La crisi del 1929 era stata causata dalla corsa agli sportelli da parte dei risparmiatori, i quali temevano di perdere i loro risparmi a causa dei fallimenti delle speculazioni finanziarie delle banche.
Per questo motivo il Glass Steagall Act vietò alle “banche commerciali”, quelle che offrono servizi di risparmio e di credito, di svolgere attività finanziarie, consentite solo alle “banche di investimento”.
In questo modo i risparmi erano al riparo dalle attività di speculazione finanziaria.
Questa legge garantì sicurezza ai cittadini americani e funzionò bene fino al 12 novembre 1999, quando fu sostituita dal Gramm-Leach-Biliey Act promulgato dal presidente Bill Clinton.
Da allora sono bastati meno di 9 anni per riportarci ad una situazione simile a quella del 1929.

Per la cronaca anche l’Italia negli anni 1930 adeguò la propria legislazione sul sistema bancario, con il Decreto Legislativo 12.03.1936 trasformato poi nella Legge n. 141 del 07.03.1938.
Dopo di che, anticipando di ben 6 anni i “riformisti” americani, l’Italia ha abolito il “Glass Steagall Act italiano” con il Decreto Legislativo n. 385 del 01.09.1993, firmato -guardacaso- dal presidente Carlo Azeglio Ciampi, lo stesso che nel 1981 era stato protagonista del “divorzio” fra Tesoro e Banca d’Italia che fece esplodere il debito pubblico.
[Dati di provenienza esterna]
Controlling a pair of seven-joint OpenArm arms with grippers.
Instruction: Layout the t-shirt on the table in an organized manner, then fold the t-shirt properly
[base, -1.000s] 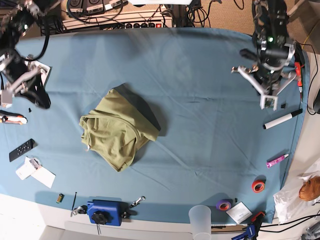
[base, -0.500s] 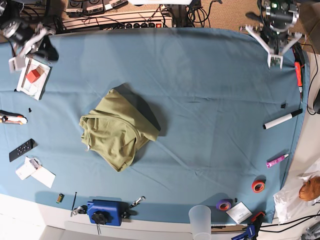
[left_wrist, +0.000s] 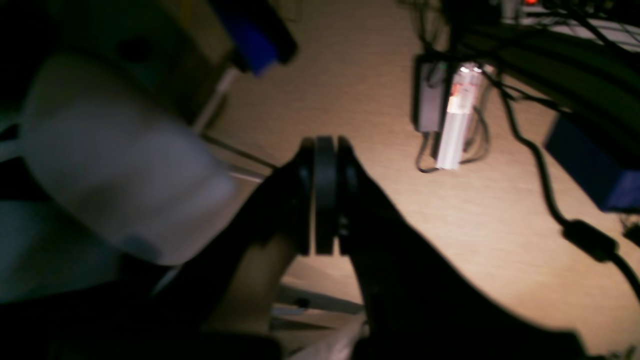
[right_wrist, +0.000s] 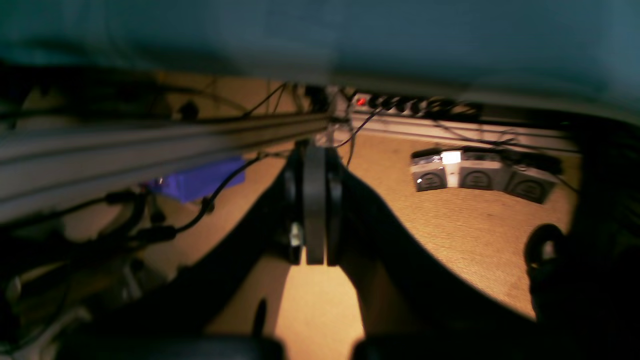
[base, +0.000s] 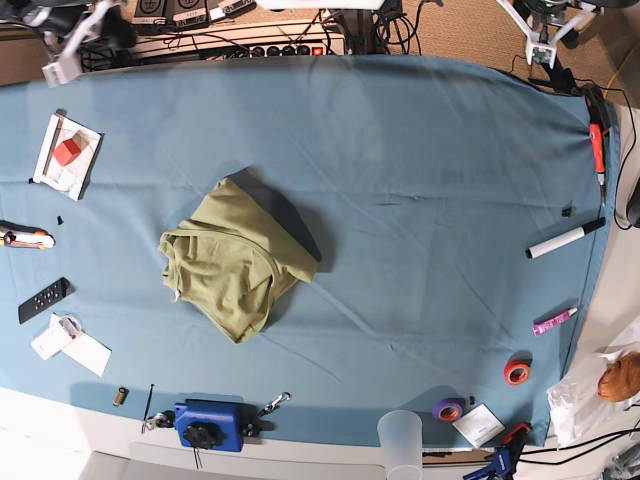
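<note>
The olive-green t-shirt (base: 235, 262) lies crumpled in a heap left of the middle of the blue table (base: 430, 180). Neither gripper is near it. In the base view my right gripper (base: 72, 50) hangs past the table's far left corner, and my left gripper (base: 545, 45) sits past the far right corner. The left wrist view shows the left gripper (left_wrist: 325, 147) shut on nothing, above the tan floor. The right gripper (right_wrist: 315, 150) is likewise shut and empty, beside the table's cloth edge (right_wrist: 350, 30).
A white tray with a red block (base: 67, 153) is at the far left. A remote (base: 43, 299) and cards (base: 72, 346) lie below it. A marker (base: 565, 238), pink pen (base: 554, 321), tape rolls (base: 516, 372), cup (base: 400, 440) and blue device (base: 210, 425) line the right and front edges.
Both arms have drawn back from over the table's sides to beyond its far corners, uncovering the white tray. The t-shirt has not moved. Both grippers stay shut.
</note>
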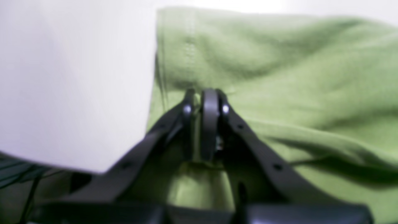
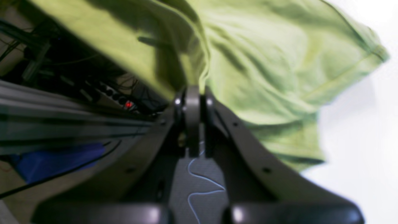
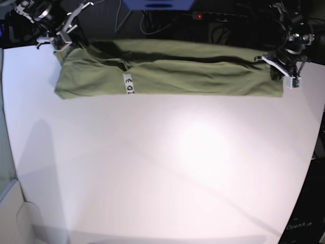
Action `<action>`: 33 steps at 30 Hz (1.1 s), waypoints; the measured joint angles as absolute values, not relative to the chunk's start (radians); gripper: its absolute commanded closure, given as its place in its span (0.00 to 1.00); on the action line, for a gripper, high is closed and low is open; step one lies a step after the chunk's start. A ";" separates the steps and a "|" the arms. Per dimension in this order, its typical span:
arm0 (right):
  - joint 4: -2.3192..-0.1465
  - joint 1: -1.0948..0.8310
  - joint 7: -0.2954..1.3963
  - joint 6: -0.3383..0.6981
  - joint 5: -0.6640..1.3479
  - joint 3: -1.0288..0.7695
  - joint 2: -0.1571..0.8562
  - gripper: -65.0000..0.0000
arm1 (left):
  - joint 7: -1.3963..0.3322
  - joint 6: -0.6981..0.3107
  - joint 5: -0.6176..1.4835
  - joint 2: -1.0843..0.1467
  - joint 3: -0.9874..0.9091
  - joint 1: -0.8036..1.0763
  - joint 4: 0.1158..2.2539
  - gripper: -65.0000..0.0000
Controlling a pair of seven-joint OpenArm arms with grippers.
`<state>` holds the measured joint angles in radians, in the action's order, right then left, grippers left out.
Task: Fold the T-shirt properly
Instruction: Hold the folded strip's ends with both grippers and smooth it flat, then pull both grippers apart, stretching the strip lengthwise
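The olive-green T-shirt [image 3: 193,71] lies stretched in a long band along the far edge of the white table [image 3: 162,173], with its white tag [image 3: 128,84] facing up left of centre. My left gripper [image 3: 274,68] is at the shirt's right end; in the left wrist view it [image 1: 205,93] is shut on a pinch of the green cloth [image 1: 279,77] near a stitched hem. My right gripper [image 3: 60,44] is at the shirt's far left corner; in the right wrist view it [image 2: 192,90] is shut on a fold of the cloth [image 2: 264,62], which hangs a little raised.
Behind the table's far edge are a power strip with a red light [image 3: 199,16], dark cables and a blue object [image 3: 157,4]. The right wrist view shows an aluminium rail [image 2: 62,124] and cables beyond that edge. The table's left edge drops off near a grey panel [image 3: 6,152].
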<state>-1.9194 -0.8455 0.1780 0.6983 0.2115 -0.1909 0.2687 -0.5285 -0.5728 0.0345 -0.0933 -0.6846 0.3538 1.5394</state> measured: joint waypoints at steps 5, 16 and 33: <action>-1.836 -0.800 0.180 0.698 0.210 -0.193 0.268 0.99 | -0.517 -0.579 -0.009 -0.097 -0.685 0.322 1.516 0.94; -1.708 -0.745 0.171 0.699 0.215 -0.191 0.266 0.98 | -0.514 -0.577 -0.015 -0.097 -0.685 0.320 1.517 0.94; -1.650 -0.582 0.279 0.704 0.237 -0.187 0.250 0.99 | -0.523 -0.569 -0.030 -0.078 -0.685 0.281 1.505 0.94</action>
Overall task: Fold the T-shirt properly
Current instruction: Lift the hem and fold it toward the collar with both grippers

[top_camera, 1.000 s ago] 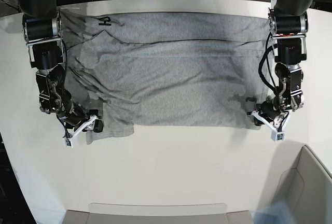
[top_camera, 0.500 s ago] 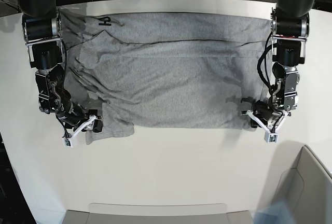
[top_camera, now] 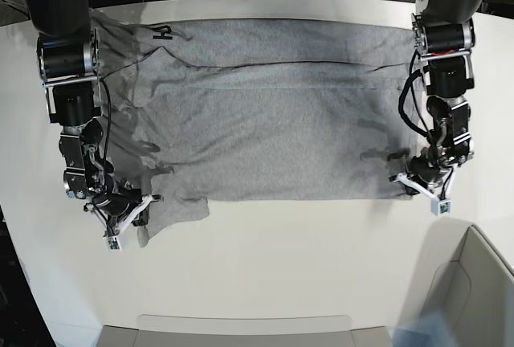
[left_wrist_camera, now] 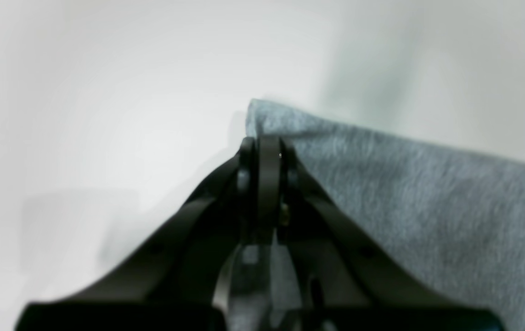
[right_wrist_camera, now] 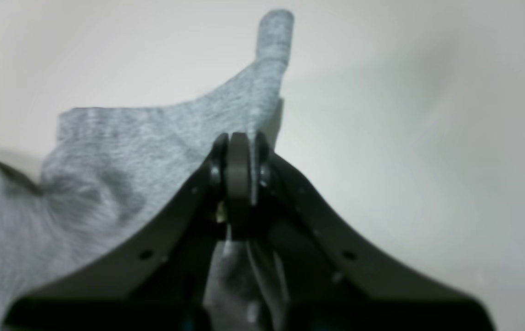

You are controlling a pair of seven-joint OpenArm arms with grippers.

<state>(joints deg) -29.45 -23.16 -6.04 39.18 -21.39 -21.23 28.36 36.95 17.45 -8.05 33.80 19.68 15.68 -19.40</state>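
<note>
With both near corners of the T-shirt (top_camera: 273, 114) pinched, the fold across the worktop (top_camera: 265, 267) can begin, and it needs the two arms to rise together. The garment lies spread wide on the white surface, its far edge by the robot's base, a dark letter showing at one far corner. The left tool (left_wrist_camera: 267, 154) is clenched on the square hem corner; the right tool (right_wrist_camera: 239, 151) is clenched on a looser, bunched flap, with a strip of cloth standing past its tip. I would lift evenly, keep the near edge taut between the grips, carry it toward the far edge and lay it down square. That right-hand bunching looks likeliest to skew the crease.
</note>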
Tutt’ora né gli USA né l’Italia hanno provveduto a reintrodurre le disposizioni di separazione fra banche commerciali e banche d’investimento.
Questo significa che, quando arriverà la prossima crisi, saranno ancora gli stati, ovvero noi, a pagare il conto dei debiti causati dalla speculazione finanziaria internazionale.

Da allora praticamente nulla è cambiato, se non il fatto che, soprattutto in Europa, si è già provveduto a creare dei meccanismi per scaricare certamente sugli stati (sui cittadini) i debiti futuri del sistema finanziario.

Mentre in TV ci terrorizzano ogni giorno con lo spread ed il debito pubblico, nessuno ci spiega che le varie bolle speculative (immobiliari, borsistiche, dei titoli derivati, ecc.) sono a livelli molto superiori a quelli che portarono alla crisi del 2008.


La crisi economica peggiore della storia, peggiore di quella del 1929 e del 2008, sta per arrivare. Non è questione di se, ma solo di quando.

E non ci stiamo per nulla preparando.